What on earth was the work of my mother, who woke up at 6 a.m. to prepare ten meals a day, from lunch boxes for her children to meals for her in-laws, worked for more than eight hours straight at the warehouse in front of her house, and was busy with laundry and grocery shopping on the weekends?
This is the background to my decision to interview and record my mother's life.
This book contains the process of reinterpreting the present by looking into the mother's past together.
The daughter has always viewed her mother as someone who must protect her from long hours of work and a violent father.
As I listened to the story carefully, I realized that Park Young-seon was a strong person in her own right.
From her days as a factory worker in the Masan Free Export Zone in 1972 until her retirement as a nursing assistant in 2013, Park Young-seon had a deep-rooted sense of pride as someone who had supported her family with her own hands for 40 years.
Here, I have been in charge of housework, childcare, and parent-in-law care.
But no one recognized its value.
“So I decided to get to know my mom first.
The beginning is to give it a proper title.
My mother worked for the family all this time.
However, titles such as head of a household or breadwinner were given with honor only to men.
I want to stand up against this and speak out boldly.
“I say that my mother fed me, no, saved me, that without her labor I would not be who I am today, that my mother was the breadwinner and true head of our family.” (p. 16)
The common belief that one person is responsible for a family
A book that blows you away!
Park Young-sun, a 62-year-old mother, said.
“I haven’t accomplished anything in life,” thought Kim Eun-hwa, 31.
What on earth was the work of my mother, who woke up at 6 a.m. to prepare ten meals a day, from lunch boxes for her children to meals for her in-laws, worked for more than eight hours straight at the warehouse in front of her house, and was busy with laundry and grocery shopping on the weekends?
This is the background to my decision to interview and record my mother's life.
This book contains the process of reinterpreting the present by looking into the mother's past together.
The daughter has always viewed her mother as someone who must protect her from long hours of work and a violent father.
As I listened to the story carefully, I realized that Park Young-seon was a strong person in her own right.
From her days as a factory worker in the Masan Free Export Zone in 1972 until her retirement as a nursing assistant in 2013, Park Young-seon had a deep-rooted sense of pride as someone who had supported her family with her own hands for 40 years.
Here, I have been in charge of housework, childcare, and parent-in-law care.
But no one recognized its value.
“So I decided to get to know my mom first.
The beginning is to give it a proper title.
My mother worked for the family all this time.
However, titles such as head of a household or breadwinner were given with honor only to men.

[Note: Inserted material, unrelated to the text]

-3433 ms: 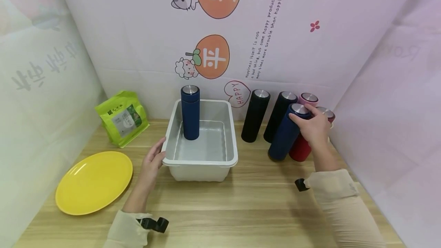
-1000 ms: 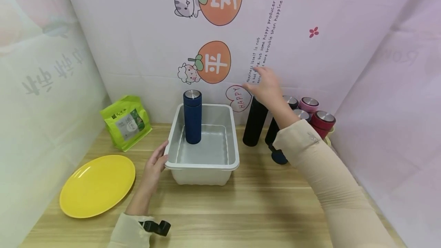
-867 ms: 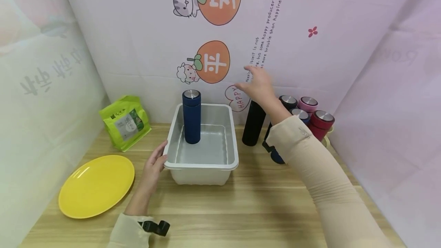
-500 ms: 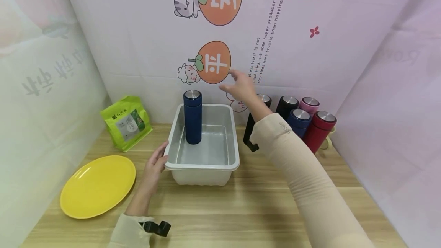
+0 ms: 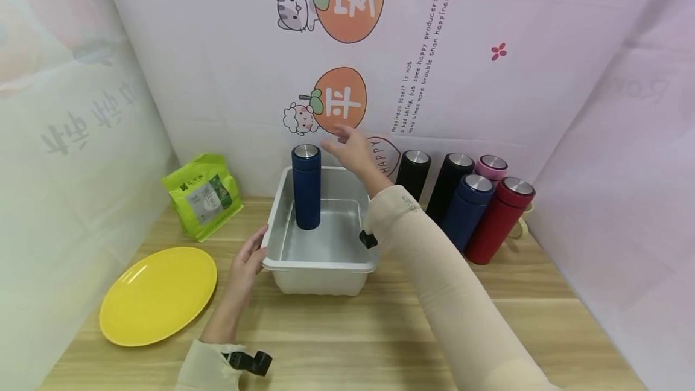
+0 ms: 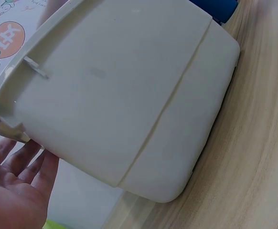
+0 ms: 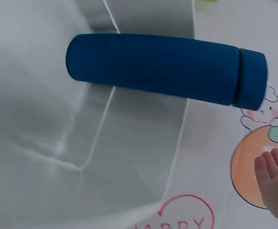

I want to stand up against this and speak out boldly.
“I say that my mother fed me, no, saved me, that without her labor I would not be who I am today, that my mother was the breadwinner and true head of our family.” (p. 16)
- You can preview some of the book's contents.
Preview
index
Prologue - A Daughter's Story of Watching Her Mother's Endless Labor
Chapter 1: Masan Free Export Zone Workers by Day, Broadcasting and Communications High School Students by Night
When my mother was younger than me
The eldest daughter's fate
The second daughter's childhood
Fifteen, the beginning of housework
A worker's life began in the Masan Free Export Zone.
Challenge the delegate 'Oyabun'
We demonstrated against Japanese companies, so we said, "We are patriots."
The days when we were dating over the press machine
The Bangtong High School class where I would nod off at 10 p.m.
I wanted to go to college and become a teacher, but
- Interview Review - A Mother's Lifelong Focus: Work and Learning
Chapter 2: From a comic book store owner to a hanbok shop owner, finding a niche job after marriage
“I got married with a heart of service.”
A comic book store that earns as much as a civil servant's salary
The reason I cried so sadly after giving birth to my first child
Money disappeared just before buying a house
The new bride's rice planting life in the gatehouse
A genius at investing
A Biographical Understanding of a Tyrannical Husband
Go to Broadcasting and Communication University
1988, from Masan to Seoul
Even if your child is hit, you should put yourself in their shoes
A house that my husband secretly signed a contract for
Open a hanbok shop
The Graveyard of Self-Employed Women: Housework and Care Work
- Interview Review - It would be enough to just throw away the family register and such.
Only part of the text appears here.